(Items listed in a dataset)

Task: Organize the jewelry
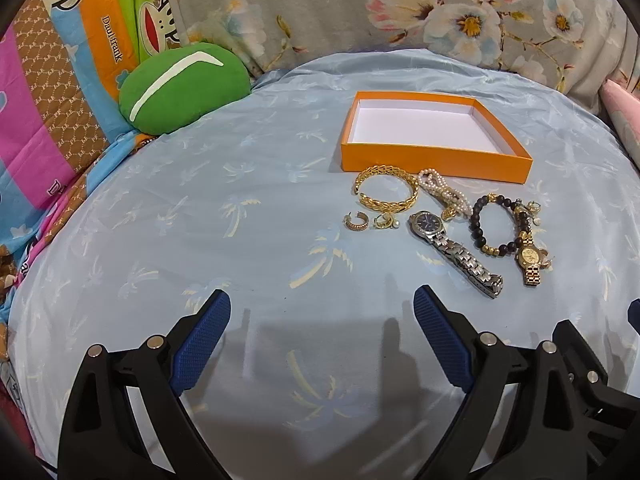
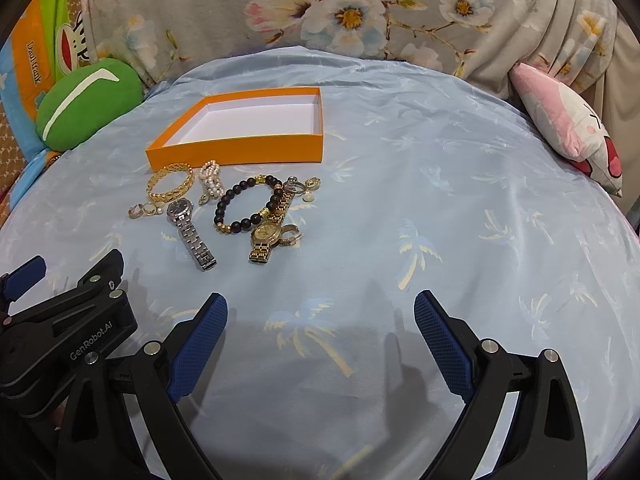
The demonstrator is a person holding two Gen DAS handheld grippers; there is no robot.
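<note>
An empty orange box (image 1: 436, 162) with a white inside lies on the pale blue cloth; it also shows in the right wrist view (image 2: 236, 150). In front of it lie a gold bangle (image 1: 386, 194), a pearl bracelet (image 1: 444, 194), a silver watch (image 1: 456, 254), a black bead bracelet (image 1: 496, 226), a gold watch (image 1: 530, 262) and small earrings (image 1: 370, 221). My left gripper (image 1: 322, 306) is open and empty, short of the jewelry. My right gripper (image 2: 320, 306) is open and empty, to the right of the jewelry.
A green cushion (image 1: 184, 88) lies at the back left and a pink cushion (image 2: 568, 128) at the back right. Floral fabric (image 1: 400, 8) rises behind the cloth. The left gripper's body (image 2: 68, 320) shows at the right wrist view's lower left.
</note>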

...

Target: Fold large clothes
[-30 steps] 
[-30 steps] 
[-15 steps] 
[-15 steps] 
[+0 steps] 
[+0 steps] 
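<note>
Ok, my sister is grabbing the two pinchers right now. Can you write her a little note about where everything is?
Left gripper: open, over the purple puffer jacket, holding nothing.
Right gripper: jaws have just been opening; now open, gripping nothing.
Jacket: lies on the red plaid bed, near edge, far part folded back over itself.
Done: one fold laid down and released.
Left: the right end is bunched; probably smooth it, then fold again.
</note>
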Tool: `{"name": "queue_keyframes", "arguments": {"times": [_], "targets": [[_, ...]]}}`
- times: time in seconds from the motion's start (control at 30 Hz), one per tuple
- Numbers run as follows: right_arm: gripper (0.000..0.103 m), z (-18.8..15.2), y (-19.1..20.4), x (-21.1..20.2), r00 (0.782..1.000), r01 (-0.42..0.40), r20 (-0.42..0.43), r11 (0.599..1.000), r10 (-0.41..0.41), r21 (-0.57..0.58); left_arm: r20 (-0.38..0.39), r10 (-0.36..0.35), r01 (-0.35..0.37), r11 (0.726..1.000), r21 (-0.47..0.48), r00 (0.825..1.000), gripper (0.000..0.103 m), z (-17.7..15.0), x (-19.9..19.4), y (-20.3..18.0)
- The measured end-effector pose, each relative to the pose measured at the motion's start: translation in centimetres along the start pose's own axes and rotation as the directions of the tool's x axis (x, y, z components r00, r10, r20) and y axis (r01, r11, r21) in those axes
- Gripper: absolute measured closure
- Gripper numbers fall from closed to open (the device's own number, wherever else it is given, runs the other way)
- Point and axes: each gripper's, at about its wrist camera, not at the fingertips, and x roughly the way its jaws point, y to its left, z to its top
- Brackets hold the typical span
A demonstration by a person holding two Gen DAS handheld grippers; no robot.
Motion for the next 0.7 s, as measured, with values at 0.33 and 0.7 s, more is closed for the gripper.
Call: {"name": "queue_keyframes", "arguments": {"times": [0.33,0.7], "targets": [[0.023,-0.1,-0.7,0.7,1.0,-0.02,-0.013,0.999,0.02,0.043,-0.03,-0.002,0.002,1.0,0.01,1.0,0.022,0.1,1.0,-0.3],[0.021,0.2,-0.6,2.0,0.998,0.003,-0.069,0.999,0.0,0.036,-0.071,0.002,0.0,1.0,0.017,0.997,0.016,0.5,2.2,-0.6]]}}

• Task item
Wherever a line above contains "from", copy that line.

• Output
- times: time in seconds from the motion's start (control at 30 Hz), one per tuple
- Gripper numbers fall from closed to open (the device's own number, wherever else it is given, runs the other way)

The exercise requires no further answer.